Activity:
Write the listing out again, exactly as it appears.
**** Data segment
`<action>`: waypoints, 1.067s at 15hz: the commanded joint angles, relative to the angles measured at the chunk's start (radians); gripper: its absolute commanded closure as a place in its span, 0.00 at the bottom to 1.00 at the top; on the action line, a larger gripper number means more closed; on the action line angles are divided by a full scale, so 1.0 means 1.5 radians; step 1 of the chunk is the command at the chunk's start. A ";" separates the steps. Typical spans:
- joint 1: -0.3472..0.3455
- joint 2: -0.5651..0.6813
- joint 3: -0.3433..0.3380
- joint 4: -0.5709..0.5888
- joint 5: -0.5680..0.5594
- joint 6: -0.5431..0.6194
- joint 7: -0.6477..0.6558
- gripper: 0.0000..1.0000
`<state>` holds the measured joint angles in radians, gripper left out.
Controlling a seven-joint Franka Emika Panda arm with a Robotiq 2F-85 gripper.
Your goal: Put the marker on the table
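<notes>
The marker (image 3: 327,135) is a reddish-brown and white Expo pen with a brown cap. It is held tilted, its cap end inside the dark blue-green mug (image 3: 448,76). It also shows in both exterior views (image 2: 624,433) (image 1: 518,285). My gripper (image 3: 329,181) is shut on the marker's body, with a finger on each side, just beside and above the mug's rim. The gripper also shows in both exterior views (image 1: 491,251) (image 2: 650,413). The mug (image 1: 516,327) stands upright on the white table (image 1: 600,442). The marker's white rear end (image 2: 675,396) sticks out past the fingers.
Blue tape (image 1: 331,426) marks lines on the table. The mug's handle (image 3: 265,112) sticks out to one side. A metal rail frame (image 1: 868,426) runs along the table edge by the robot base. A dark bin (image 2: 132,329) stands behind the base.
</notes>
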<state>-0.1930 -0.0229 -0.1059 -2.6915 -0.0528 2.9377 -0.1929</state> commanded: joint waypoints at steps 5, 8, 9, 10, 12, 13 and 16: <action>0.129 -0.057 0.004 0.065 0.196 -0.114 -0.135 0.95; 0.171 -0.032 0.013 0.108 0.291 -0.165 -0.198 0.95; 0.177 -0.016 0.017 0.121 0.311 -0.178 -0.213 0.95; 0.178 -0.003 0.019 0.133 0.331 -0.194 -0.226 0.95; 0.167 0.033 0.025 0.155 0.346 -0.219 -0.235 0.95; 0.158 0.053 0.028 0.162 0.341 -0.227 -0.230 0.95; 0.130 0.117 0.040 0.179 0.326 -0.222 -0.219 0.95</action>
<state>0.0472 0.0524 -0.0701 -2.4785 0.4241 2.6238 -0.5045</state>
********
Result of this exercise:
`<action>`: waypoints, 1.067s at 15hz: the commanded joint angles, relative to the angles measured at the chunk's start (radians); gripper: its absolute commanded closure as a place in its span, 0.00 at the bottom to 1.00 at the top; on the action line, a larger gripper number means more closed; on the action line angles are divided by a full scale, so 1.0 means 1.5 radians; step 1 of the chunk is the command at the chunk's start. A ";" separates the steps. Typical spans:
- joint 1: -0.3472..0.3455
- joint 2: -0.5651..0.6813
- joint 3: -0.3433..0.3380
- joint 4: -0.5709..0.5888
- joint 5: -0.5680..0.5594
- joint 6: -0.5431..0.6194
- joint 7: -0.6477..0.6558
- gripper: 0.0000..1.0000
`<state>` holds the measured joint angles in radians, gripper left out.
Controlling a seven-joint Franka Emika Panda arm with a Robotiq 2F-85 gripper.
Your goal: Put the marker on the table
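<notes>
The marker (image 3: 327,135) is a reddish-brown and white Expo pen with a brown cap. It is held tilted, its cap end inside the dark blue-green mug (image 3: 448,76). It also shows in both exterior views (image 2: 624,433) (image 1: 518,285). My gripper (image 3: 329,181) is shut on the marker's body, with a finger on each side, just beside and above the mug's rim. The gripper also shows in both exterior views (image 1: 491,251) (image 2: 650,413). The mug (image 1: 516,327) stands upright on the white table (image 1: 600,442). The marker's white rear end (image 2: 675,396) sticks out past the fingers.
Blue tape (image 1: 331,426) marks lines on the table. The mug's handle (image 3: 265,112) sticks out to one side. A metal rail frame (image 1: 868,426) runs along the table edge by the robot base. A dark bin (image 2: 132,329) stands behind the base.
</notes>
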<state>-0.1930 -0.0229 -0.1059 -2.6915 -0.0528 2.9377 -0.1929</state> commanded: joint waypoints at steps 5, 8, 9, 10, 12, 13 and 16: <action>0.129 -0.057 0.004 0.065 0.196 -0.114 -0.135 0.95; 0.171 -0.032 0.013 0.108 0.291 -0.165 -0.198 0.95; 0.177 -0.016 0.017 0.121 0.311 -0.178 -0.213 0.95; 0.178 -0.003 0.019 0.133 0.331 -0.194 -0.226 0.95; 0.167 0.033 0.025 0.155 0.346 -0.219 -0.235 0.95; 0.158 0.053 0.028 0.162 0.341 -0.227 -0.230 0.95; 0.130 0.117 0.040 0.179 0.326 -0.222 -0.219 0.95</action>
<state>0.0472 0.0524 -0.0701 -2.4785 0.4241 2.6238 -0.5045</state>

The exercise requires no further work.